(Work task): Print the listing below again, exactly. Skip the pictures.

>>

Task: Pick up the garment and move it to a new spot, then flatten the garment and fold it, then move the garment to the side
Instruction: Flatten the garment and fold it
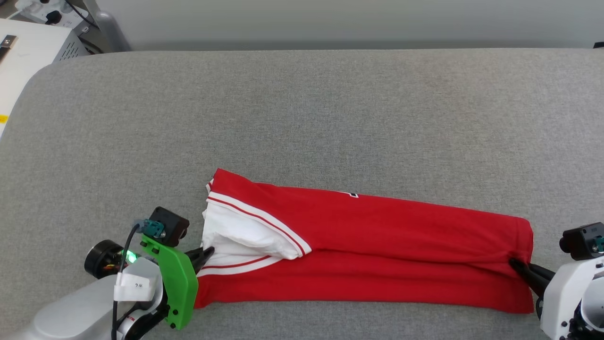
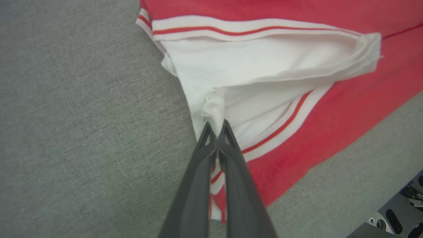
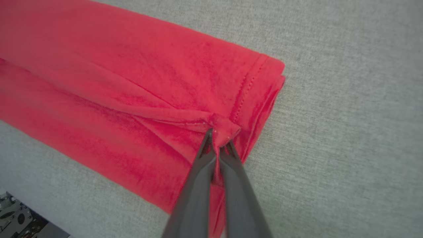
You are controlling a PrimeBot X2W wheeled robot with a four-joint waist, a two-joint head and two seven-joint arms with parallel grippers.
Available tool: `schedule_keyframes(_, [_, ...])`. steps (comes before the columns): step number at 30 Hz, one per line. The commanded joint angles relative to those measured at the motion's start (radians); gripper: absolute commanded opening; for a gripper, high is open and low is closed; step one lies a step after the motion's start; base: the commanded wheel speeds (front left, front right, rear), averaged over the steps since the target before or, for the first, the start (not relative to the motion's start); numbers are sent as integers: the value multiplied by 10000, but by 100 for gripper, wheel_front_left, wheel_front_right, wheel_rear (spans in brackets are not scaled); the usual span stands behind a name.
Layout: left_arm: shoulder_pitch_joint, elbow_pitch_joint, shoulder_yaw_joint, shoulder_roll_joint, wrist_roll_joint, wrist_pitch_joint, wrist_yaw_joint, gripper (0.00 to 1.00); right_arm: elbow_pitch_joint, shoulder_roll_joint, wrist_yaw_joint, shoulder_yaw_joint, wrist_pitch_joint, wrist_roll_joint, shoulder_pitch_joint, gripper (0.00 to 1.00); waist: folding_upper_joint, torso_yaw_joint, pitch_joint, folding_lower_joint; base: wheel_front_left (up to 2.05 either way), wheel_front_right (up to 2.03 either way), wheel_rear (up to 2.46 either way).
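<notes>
The garment, a red jersey with white sleeves and red-and-white striped trim, lies folded lengthwise into a long band across the near part of the grey surface. My left gripper is shut on the white sleeve cloth at the band's left end; in the left wrist view the gripper pinches a tuft of white fabric of the garment. At the right end my right gripper is shut on a bunched fold near the hem. The right wrist view shows that gripper clamping red cloth of the garment.
The grey padded table stretches wide and bare behind the garment, with its far edge against a pale wall. A white cabinet with cables stands off the table's far left corner.
</notes>
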Motion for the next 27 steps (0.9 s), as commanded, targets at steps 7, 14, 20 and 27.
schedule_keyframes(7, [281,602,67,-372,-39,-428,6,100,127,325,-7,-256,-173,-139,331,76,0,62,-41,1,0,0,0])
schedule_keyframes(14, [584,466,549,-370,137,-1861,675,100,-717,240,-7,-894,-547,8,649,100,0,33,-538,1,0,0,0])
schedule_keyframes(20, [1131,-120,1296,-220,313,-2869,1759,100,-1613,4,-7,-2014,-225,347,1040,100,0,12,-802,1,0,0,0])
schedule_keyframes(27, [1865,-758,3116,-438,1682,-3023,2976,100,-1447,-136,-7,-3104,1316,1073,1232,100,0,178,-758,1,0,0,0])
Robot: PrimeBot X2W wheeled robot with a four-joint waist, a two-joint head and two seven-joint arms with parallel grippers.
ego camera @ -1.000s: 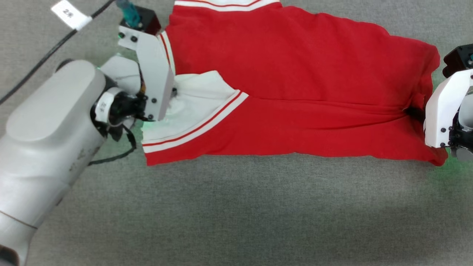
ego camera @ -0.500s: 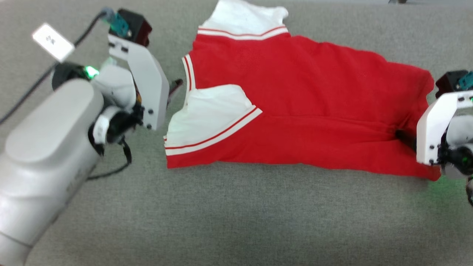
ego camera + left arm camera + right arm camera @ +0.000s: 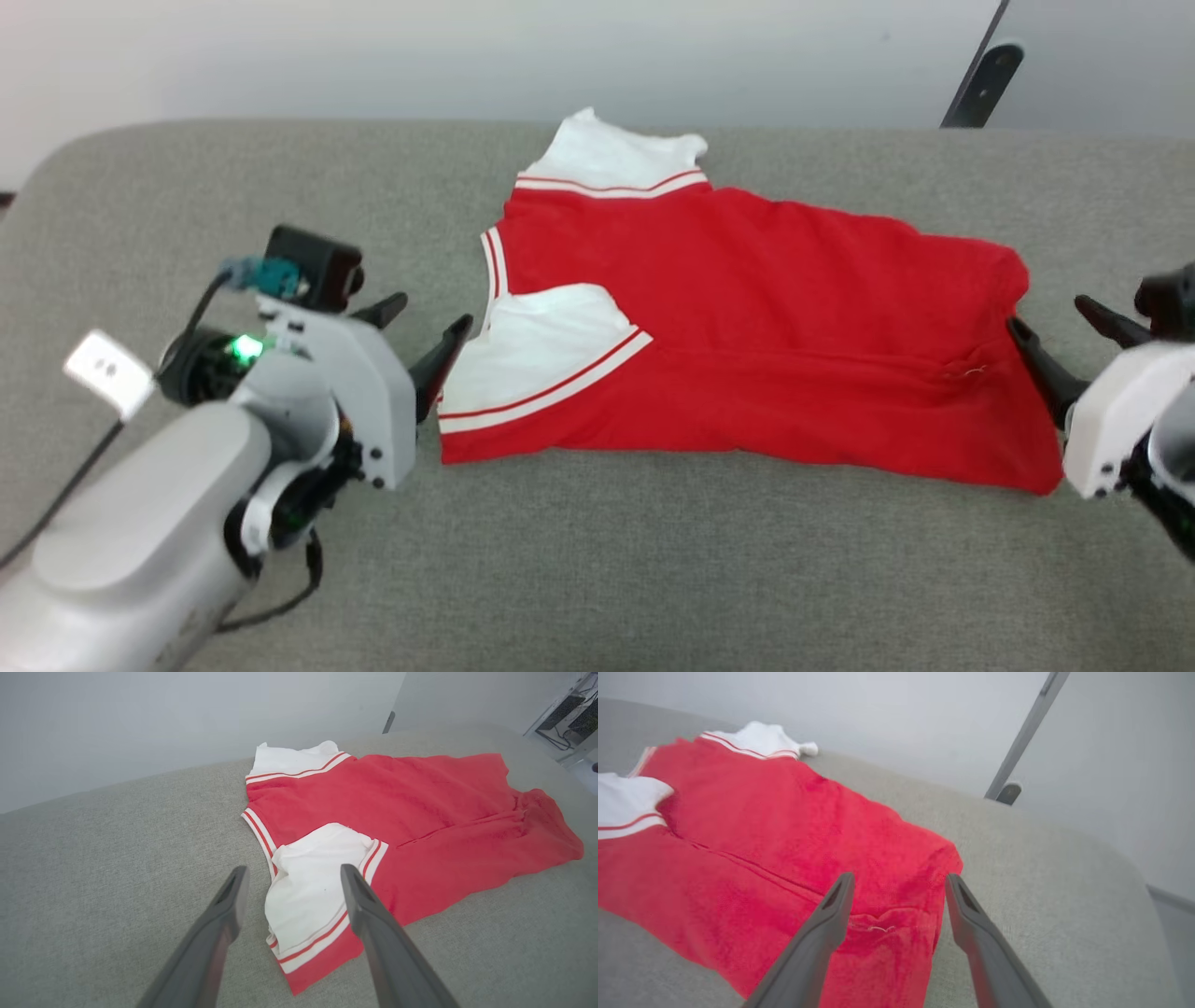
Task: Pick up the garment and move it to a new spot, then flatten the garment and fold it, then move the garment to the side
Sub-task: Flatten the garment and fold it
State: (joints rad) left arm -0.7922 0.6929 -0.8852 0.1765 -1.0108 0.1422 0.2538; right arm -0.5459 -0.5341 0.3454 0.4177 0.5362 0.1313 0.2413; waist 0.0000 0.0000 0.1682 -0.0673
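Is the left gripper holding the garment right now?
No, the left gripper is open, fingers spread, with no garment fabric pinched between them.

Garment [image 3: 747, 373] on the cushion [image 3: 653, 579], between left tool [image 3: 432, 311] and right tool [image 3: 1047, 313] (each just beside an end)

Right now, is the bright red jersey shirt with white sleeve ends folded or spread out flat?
Folded. The bright red jersey shirt has its near side turned over its middle, one white sleeve end lying on top.

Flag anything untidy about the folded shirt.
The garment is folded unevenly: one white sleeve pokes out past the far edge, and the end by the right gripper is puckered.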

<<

(Written response):
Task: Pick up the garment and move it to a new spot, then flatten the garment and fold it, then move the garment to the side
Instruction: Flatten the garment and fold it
You are controlling a PrimeBot X2W wheeled robot with a four-joint waist, a two-joint head and two seven-joint arms with parallel grippers.
Available tool: `schedule_keyframes(_, [_, ...])`. steps (comes before the columns): step number at 30 Hz, one per line. The commanded joint angles relative to those measured at the motion's start (radians); gripper: absolute commanded opening; for a gripper, high is open and low is closed; step one lies a step after the motion's start; base: the commanded wheel speeds (front left, front right, rear), averaged over the steps since the target before or, for the first, the start (not relative to the motion's start); numbers are sent as integers: the value multiplied by 10000, but by 100 for gripper, wheel_front_left, wheel_front_right, wheel_rear (spans in brackets are not scaled); the usual span stands behind a name.
Layout: left_arm: shoulder_pitch_joint, elbow_pitch_joint, shoulder_yaw_joint, shoulder_roll_joint, wrist_roll_joint, wrist_pitch_joint, wrist_yaw_joint, gripper (0.00 to 1.00); right_arm: elbow_pitch_joint, shoulder_roll_joint, wrist_yaw_joint, shoulder_yaw_joint, wrist_pitch_joint, wrist_roll_joint, shoulder_pitch_joint, gripper (0.00 to 1.00); waist: folding_upper_joint, torso_yaw_joint, pitch_joint, folding_lower_joint; base: wheel_front_left (up to 2.05 either way), wheel_front_right (up to 2.03 either way), wheel_rear (up to 2.46 either way).
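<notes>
The garment, a red jersey with white sleeves and red-and-white striped trim, lies folded lengthwise into a long band across the near part of the grey surface. My left gripper is shut on the white sleeve cloth at the band's left end; in the left wrist view the gripper pinches a tuft of white fabric of the garment. At the right end my right gripper is shut on a bunched fold near the hem. The right wrist view shows that gripper clamping red cloth of the garment.
The grey padded table stretches wide and bare behind the garment, with its far edge against a pale wall. A white cabinet with cables stands off the table's far left corner.
</notes>
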Motion for the next 27 steps (0.9 s), as commanded, targets at steps 7, 14, 20 and 27.
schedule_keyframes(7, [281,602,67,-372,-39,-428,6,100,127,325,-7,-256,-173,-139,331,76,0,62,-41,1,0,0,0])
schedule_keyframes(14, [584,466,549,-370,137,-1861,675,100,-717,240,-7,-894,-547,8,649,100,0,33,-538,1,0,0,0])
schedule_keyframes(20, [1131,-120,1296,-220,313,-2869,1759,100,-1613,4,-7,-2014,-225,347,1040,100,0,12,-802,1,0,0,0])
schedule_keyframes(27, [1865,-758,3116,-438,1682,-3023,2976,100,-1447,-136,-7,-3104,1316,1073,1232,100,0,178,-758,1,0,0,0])
Robot: PrimeBot X2W wheeled robot with a four-joint waist, a two-joint head and two seven-joint arms with parallel grippers.
ego camera @ -1.000s: 
ego camera @ -0.500s: 
ego camera + left arm camera + right arm camera @ +0.000s: 
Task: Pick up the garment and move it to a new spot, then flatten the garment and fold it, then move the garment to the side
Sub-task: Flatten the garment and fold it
State: (joints rad) left arm -0.7922 0.6929 -0.8852 0.1765 -1.0108 0.1422 0.2538; right arm -0.5459 -0.5341 0.3454 0.4177 0.5362 0.1313 0.2413; waist 0.0000 0.0000 0.1682 -0.0673
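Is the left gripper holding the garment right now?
No, the left gripper is open, fingers spread, with no garment fabric pinched between them.

Garment [image 3: 747, 373] on the cushion [image 3: 653, 579], between left tool [image 3: 432, 311] and right tool [image 3: 1047, 313] (each just beside an end)

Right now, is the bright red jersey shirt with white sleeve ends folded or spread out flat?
Folded. The bright red jersey shirt has its near side turned over its middle, one white sleeve end lying on top.

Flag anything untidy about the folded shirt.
The garment is folded unevenly: one white sleeve pokes out past the far edge, and the end by the right gripper is puckered.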

The exercise has been finished.